Restate all of the entries exactly. Any picture in them should be skipped.

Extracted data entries
⟨
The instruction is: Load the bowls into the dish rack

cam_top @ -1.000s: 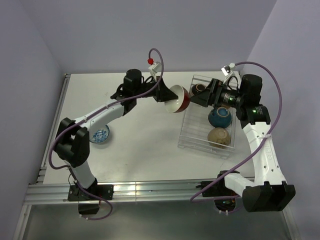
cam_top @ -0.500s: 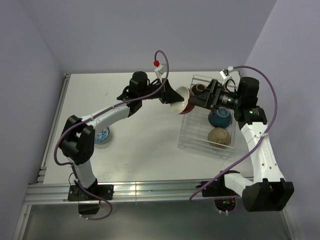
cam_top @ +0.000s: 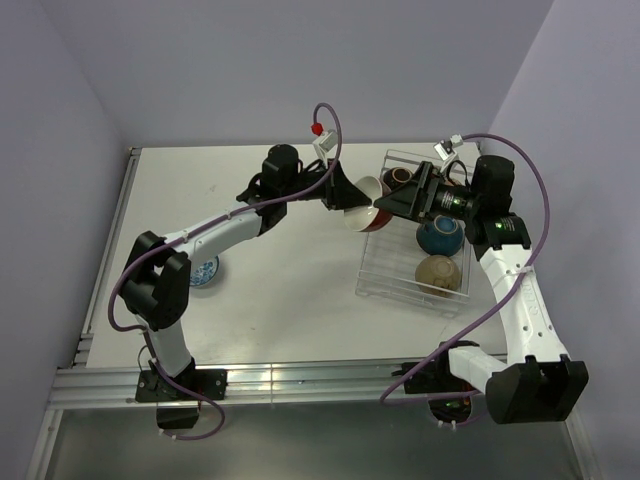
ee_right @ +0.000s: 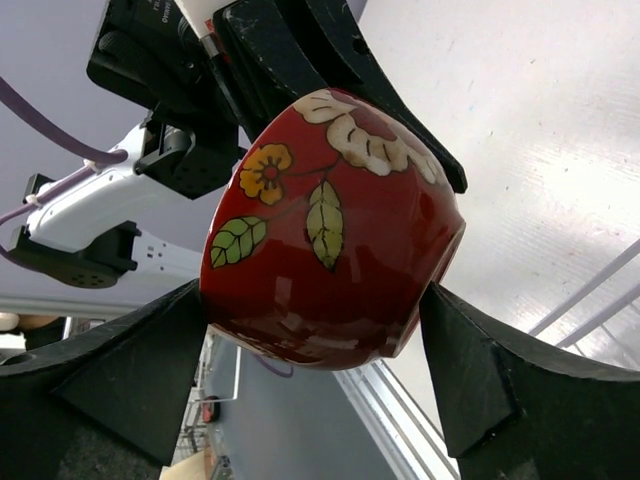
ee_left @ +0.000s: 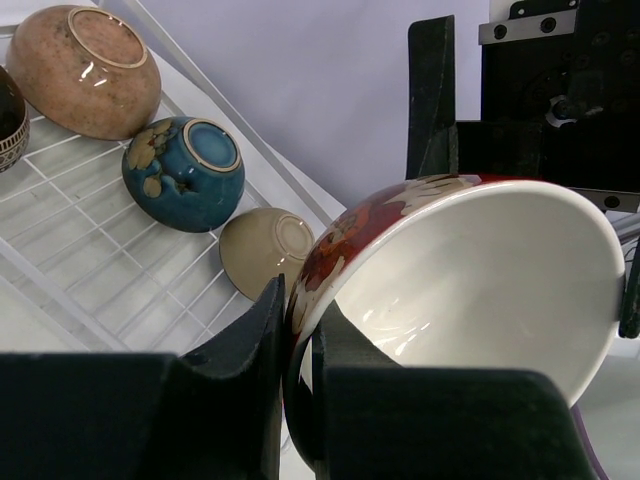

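Observation:
My left gripper (cam_top: 345, 195) is shut on the rim of a bowl (cam_top: 362, 203), red with flowers outside and cream-white inside, and holds it in the air at the rack's near-left corner. The left wrist view shows my fingers pinching that rim (ee_left: 300, 300). My right gripper (cam_top: 385, 203) is open, its fingers on either side of the bowl's base (ee_right: 330, 240). The clear dish rack (cam_top: 385, 275) holds a dark bowl (cam_top: 398, 178), a blue bowl (cam_top: 440, 235) and a tan bowl (cam_top: 438, 273), all upside down. A blue-patterned white bowl (cam_top: 200, 268) sits on the table at the left.
Both arms meet over the rack's left edge. The rack's front-left cells (ee_left: 80, 270) are bare grid. The table's metal rail (cam_top: 300, 378) runs along the near edge. Purple cables loop above both wrists.
My left gripper has carried the red bowl to the right, up to the rack. My right gripper has moved left, and its fingers now flank the bowl's base.

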Controlling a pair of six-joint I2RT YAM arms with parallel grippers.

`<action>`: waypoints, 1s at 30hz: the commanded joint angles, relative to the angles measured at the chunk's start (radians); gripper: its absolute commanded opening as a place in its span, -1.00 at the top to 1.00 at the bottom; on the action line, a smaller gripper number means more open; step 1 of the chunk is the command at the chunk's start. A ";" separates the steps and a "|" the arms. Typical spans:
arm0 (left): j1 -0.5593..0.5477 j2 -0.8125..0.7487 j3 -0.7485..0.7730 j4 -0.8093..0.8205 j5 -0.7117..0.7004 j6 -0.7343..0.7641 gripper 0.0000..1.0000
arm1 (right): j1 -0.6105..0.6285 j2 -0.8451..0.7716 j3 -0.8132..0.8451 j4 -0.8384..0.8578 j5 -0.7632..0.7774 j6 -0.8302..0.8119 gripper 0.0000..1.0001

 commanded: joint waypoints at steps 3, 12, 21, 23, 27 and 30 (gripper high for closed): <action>-0.008 -0.021 0.057 0.082 0.015 -0.001 0.99 | 0.035 0.006 0.014 0.031 -0.010 -0.029 -0.58; -0.013 -0.014 0.071 0.038 0.004 0.042 0.98 | 0.041 0.038 0.020 0.010 -0.004 -0.053 0.70; -0.018 0.018 0.094 -0.013 0.008 0.087 0.50 | 0.018 0.088 0.055 -0.039 -0.016 -0.141 1.00; -0.018 0.032 0.103 -0.019 0.015 0.085 0.44 | 0.018 0.094 0.059 -0.045 -0.021 -0.151 1.00; -0.018 0.051 0.111 -0.019 0.019 0.077 0.28 | -0.033 0.098 0.068 -0.050 -0.021 -0.161 1.00; -0.018 0.061 0.115 -0.022 0.019 0.079 0.16 | -0.053 0.111 0.091 -0.082 -0.012 -0.200 1.00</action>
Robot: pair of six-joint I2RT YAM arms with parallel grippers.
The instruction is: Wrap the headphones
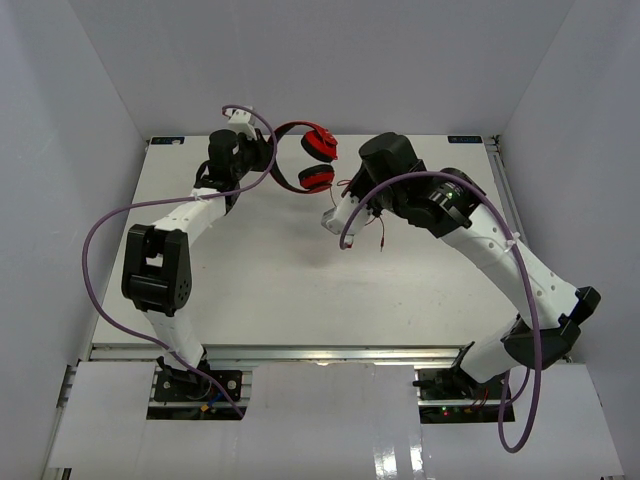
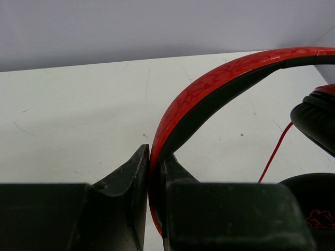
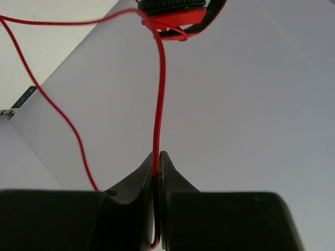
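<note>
The headphones (image 1: 310,158) are held up at the back middle of the table, with two red ear cups and a black-and-red headband. My left gripper (image 1: 262,150) is shut on the headband (image 2: 209,91), which runs between its jaws and arcs up to the right in the left wrist view. A black ear pad (image 2: 316,123) shows at that view's right edge. My right gripper (image 1: 330,220) is shut on the thin red cable (image 3: 158,104), which runs straight up from its jaws to an ear cup (image 3: 175,15). A loose length of cable (image 1: 378,225) hangs below the right wrist.
The white table (image 1: 260,280) is boxed in by grey walls on three sides. Thick purple robot cables (image 1: 110,230) loop beside both arms. A metal rail (image 1: 300,352) runs along the table's near edge.
</note>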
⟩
EXERCISE RESPONSE –
The instruction is: Load the bowls into the dish rack

cam_top @ -1.000s: 
cam_top @ -0.500s: 
cam_top @ +0.000s: 
ee_right @ +0.000s: 
ee_left @ +0.000s: 

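Observation:
My left gripper (cam_top: 345, 195) is shut on the rim of a bowl (cam_top: 362, 203), red with flowers outside and cream-white inside, and holds it in the air at the rack's near-left corner. The left wrist view shows my fingers pinching that rim (ee_left: 300, 300). My right gripper (cam_top: 385, 203) is open, its fingers on either side of the bowl's base (ee_right: 330, 240). The clear dish rack (cam_top: 385, 275) holds a dark bowl (cam_top: 398, 178), a blue bowl (cam_top: 440, 235) and a tan bowl (cam_top: 438, 273), all upside down. A blue-patterned white bowl (cam_top: 200, 268) sits on the table at the left.
Both arms meet over the rack's left edge. The rack's front-left cells (ee_left: 80, 270) are bare grid. The table's metal rail (cam_top: 300, 378) runs along the near edge. Purple cables loop above both wrists.
My left gripper has carried the red bowl to the right, up to the rack. My right gripper has moved left, and its fingers now flank the bowl's base.
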
Controlling a pair of six-joint I2RT YAM arms with parallel grippers.

`<action>`: waypoints, 1s at 30hz: the commanded joint angles, relative to the angles measured at the chunk's start (radians); gripper: its absolute commanded opening as a place in its span, -1.00 at the top to 1.00 at the bottom; on the action line, a smaller gripper number means more open; step 1 of the chunk is the command at the chunk's start. A ";" separates the steps and a "|" the arms. Typical spans:
arm0 (left): j1 -0.5593..0.5477 j2 -0.8125..0.7487 j3 -0.7485..0.7730 j4 -0.8093..0.8205 j5 -0.7117..0.7004 j6 -0.7343..0.7641 gripper 0.0000..1.0000
arm1 (right): j1 -0.6105..0.6285 j2 -0.8451..0.7716 j3 -0.8132..0.8451 j4 -0.8384..0.8578 j5 -0.7632..0.7774 j6 -0.8302..0.8119 gripper 0.0000..1.0001

 commanded: joint waypoints at steps 3, 12, 21, 23, 27 and 30 (gripper high for closed): <action>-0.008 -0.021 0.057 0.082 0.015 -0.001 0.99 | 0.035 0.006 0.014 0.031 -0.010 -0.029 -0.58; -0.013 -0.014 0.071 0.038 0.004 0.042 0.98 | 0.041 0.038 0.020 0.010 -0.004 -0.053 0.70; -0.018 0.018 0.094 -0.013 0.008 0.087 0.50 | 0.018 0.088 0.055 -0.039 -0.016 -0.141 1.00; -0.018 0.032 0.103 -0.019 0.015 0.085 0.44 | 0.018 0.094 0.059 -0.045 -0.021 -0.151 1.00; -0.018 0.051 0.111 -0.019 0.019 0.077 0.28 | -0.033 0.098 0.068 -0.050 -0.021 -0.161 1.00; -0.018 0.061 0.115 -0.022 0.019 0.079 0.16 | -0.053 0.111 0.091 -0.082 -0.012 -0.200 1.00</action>
Robot: pair of six-joint I2RT YAM arms with parallel grippers.
The instruction is: Wrap the headphones
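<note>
The headphones (image 1: 310,158) are held up at the back middle of the table, with two red ear cups and a black-and-red headband. My left gripper (image 1: 262,150) is shut on the headband (image 2: 209,91), which runs between its jaws and arcs up to the right in the left wrist view. A black ear pad (image 2: 316,123) shows at that view's right edge. My right gripper (image 1: 330,220) is shut on the thin red cable (image 3: 158,104), which runs straight up from its jaws to an ear cup (image 3: 175,15). A loose length of cable (image 1: 378,225) hangs below the right wrist.
The white table (image 1: 260,280) is boxed in by grey walls on three sides. Thick purple robot cables (image 1: 110,230) loop beside both arms. A metal rail (image 1: 300,352) runs along the table's near edge.
</note>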

The exercise has been finished.